Question 2: A study that compares never smokers married to smokers with never smokers married to never smokers is which of the following?
a. randomized experiment
b. observational study
c. matched pairs study
Question 3: The number 30% in this article represents which of the following quantities?
a. risk
b. relative risk
c. increased risk
d. odds
Question 4: Enstrom's study is which of the following?
a. randomized experiment
b. prospective study
c. retrospective study
Question 5: This article identifies the funding source used by Enstrom. As a statistical sleuth, what should you conclude from Enstrom's study after knowing his funding source?
a. results are definitely biased
b. must first evaluate scientific procedures used in study before interpreting results
c. results are definitely unbiased
Question 6: Which of the following is not a concern about the study that was conducted by Enstrom?

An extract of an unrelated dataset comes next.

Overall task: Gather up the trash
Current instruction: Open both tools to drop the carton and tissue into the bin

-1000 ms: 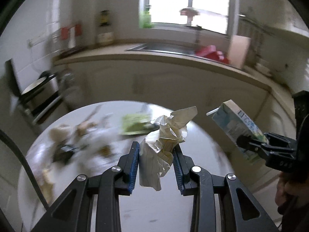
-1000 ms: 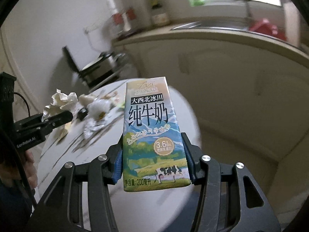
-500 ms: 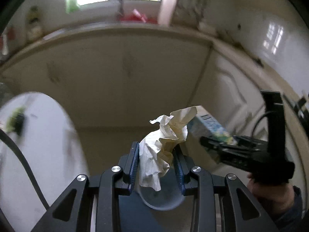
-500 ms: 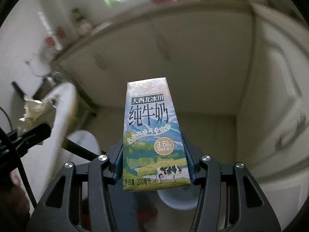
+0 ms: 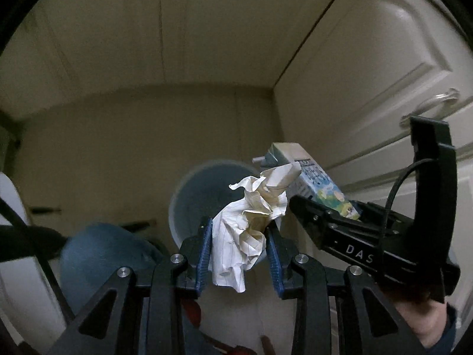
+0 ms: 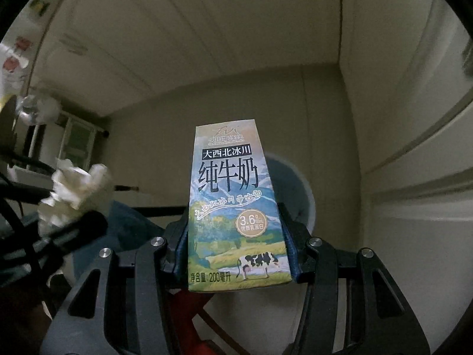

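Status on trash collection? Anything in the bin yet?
Done: both pieces are picked up and carried above the bin.
In hand: the left gripper has the crumpled paper between its fingers, jaws opening. The right gripper is clamped on the milk carton.
Left: neither piece has dropped yet. The bin's inside is too dim to tell what it holds.

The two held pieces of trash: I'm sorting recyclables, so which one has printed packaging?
The milk carton, gripped in the right gripper, printed with a cow and mountains. The crumpled paper in the left gripper's opening jaws is plain lined paper.
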The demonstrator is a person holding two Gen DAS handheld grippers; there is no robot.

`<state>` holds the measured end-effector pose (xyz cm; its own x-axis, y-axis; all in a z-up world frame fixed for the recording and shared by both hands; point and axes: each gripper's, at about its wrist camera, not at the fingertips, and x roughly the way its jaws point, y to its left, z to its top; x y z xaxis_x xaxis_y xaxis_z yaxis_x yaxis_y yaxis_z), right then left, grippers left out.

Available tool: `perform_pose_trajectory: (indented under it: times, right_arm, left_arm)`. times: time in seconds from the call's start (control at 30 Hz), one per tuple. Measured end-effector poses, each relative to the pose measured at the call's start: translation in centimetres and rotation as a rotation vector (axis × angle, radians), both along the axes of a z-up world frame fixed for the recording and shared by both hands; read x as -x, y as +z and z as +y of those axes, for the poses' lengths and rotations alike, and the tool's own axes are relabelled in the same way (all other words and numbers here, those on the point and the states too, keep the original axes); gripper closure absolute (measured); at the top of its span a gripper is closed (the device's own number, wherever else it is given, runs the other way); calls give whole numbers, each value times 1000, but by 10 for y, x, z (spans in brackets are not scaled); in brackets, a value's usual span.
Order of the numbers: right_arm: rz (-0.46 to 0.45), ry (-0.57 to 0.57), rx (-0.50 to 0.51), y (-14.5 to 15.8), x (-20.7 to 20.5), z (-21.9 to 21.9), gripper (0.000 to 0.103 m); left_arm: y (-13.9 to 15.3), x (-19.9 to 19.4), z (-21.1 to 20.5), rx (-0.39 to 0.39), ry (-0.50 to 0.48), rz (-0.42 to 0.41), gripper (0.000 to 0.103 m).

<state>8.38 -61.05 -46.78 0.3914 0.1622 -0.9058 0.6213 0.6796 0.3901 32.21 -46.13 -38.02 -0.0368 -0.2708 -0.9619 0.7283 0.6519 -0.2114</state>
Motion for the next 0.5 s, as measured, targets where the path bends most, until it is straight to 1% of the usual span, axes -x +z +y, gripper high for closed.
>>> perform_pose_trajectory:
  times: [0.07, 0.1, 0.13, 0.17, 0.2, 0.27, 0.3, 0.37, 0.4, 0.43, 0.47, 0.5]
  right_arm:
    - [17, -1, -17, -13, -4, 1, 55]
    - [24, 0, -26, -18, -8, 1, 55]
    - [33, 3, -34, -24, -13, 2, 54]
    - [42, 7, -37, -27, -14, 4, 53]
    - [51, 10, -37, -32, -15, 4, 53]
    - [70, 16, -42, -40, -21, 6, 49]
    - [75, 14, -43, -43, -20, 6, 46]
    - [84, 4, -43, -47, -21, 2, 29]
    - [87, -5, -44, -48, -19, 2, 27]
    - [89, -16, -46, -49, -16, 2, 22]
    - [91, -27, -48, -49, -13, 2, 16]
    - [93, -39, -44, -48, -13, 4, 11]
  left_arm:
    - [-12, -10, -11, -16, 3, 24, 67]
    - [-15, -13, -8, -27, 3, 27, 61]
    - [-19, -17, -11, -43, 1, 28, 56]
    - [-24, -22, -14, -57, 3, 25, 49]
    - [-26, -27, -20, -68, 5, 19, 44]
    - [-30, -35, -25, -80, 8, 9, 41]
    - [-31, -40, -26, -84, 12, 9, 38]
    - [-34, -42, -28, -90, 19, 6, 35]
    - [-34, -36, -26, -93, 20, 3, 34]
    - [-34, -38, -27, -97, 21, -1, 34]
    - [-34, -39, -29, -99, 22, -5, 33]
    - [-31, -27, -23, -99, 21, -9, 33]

a. extending conclusions to all people in the United States
b. the existence of confounding variables
c. smoking habits probably changed from 1972 to 1998
d. results are based on a very small sample size
Question 7: Now apply the seven critical components that are found in Chapter 2 of your textbook to this article. List out each component and provide a comment about each component based on what you have discovered when reading the article. If the article does not provide sufficient information about a certain component, just provide a plausible explanation and/or suggestion.